Iowa gives you maybe five good months of boating, and a broken trailer can eat a whole weekend of it before you ever touch water. If you’re standing in the driveway looking at a seized hub or a bunk hanging by one lag bolt and typing boat trailer repair near me into your phone, here’s your answer: Ames Hydraulics, on the south side of Ames, fixes boat and pontoon trailers all season long — and we’ll come pick yours up for free anywhere within 60 miles.
A boat trailer lives a harder life than any other trailer you own. It gets backed underwater on purpose, several times a month, then parked wet. Everything below covers what that does to it, what we do about it, and why one boat trailer repair near me search can put all of it right at the same time.
Bunks, Rollers, and Winch Posts
The parts that actually cradle your hull are usually the most neglected. Bunk boards rot under their carpet where you can’t see it, and a collapsed bunk lets the hull settle onto bare frame — a cheap board becomes gelcoat damage in one launch. Rollers crack, flat-spot, and freeze on their shafts. Winch posts loosen, bend, and creep out of position until loading the boat becomes a two-person argument. We replace bunks and carpet, swap rollers, rebuild winch stands, and reset everything to fit your hull, so the boat centers itself instead of needing to be talked onto the trailer.

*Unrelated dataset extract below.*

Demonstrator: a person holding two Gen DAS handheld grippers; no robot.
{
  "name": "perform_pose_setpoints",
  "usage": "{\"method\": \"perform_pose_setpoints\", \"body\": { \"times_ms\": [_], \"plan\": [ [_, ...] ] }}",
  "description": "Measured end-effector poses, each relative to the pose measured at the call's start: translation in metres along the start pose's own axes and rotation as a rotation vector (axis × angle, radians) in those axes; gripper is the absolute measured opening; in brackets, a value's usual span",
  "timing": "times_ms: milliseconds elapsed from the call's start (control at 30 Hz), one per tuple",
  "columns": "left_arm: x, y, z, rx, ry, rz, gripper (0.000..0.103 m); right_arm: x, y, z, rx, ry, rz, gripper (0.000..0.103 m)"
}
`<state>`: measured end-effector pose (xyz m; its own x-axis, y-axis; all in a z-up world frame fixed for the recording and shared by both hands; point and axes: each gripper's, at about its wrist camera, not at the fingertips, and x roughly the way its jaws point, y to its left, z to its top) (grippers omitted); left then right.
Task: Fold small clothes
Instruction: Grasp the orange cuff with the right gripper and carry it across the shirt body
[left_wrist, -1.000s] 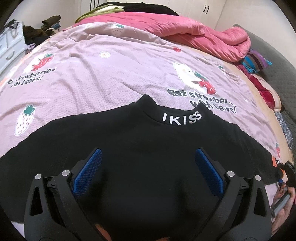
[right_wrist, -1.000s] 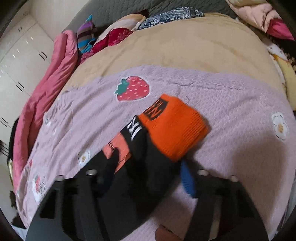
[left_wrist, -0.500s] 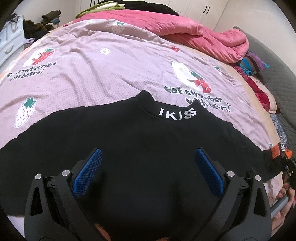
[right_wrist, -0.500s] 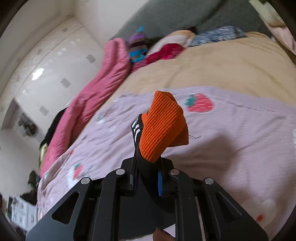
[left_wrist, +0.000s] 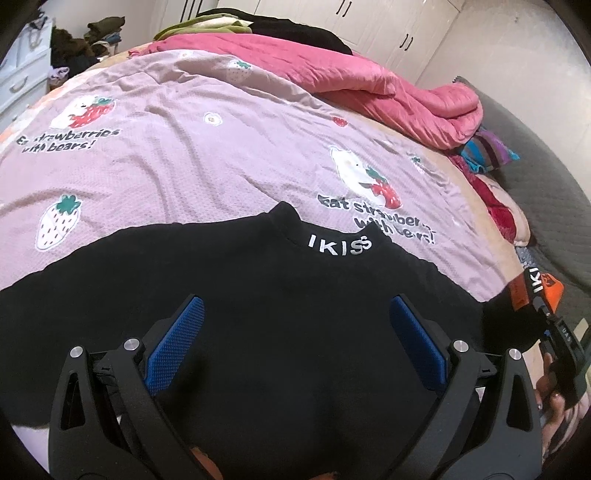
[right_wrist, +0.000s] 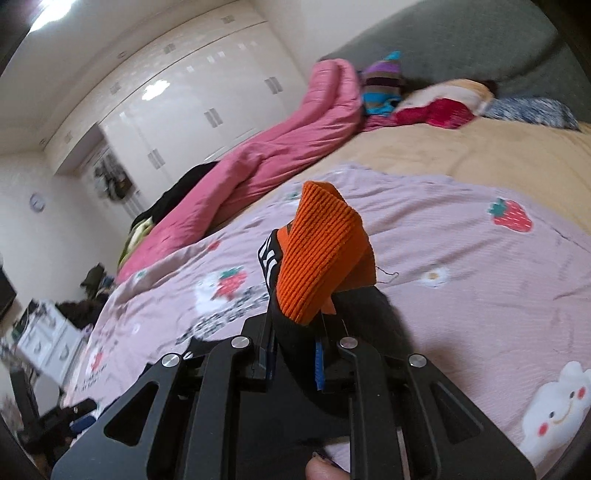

Bearings and Axles That Get Dunked for a Living
Here’s the physics working against you: bearings heat up on the drive to the lake, then hit cold water at the ramp. That temperature swing pulls water past the seals, water turns grease to sludge, and sludge grinds bearings. It’s why the shoulder of every highway near a lake collects a boat trailer or two each July — and why so many boat trailer repair near me searches get typed from a road shoulder with a melted hub.
Boat trailer axle repair is steady work for us — repacking and replacing bearings, installing new seals and hubs, straightening or replacing bent axles and spindles, and fixing the torsion or leaf suspension above them. If your hubs haven’t been opened since you bought the rig, that’s the single most likely thing standing between you and Okoboji. It’s also the cheapest thing on this page to fix before it fails.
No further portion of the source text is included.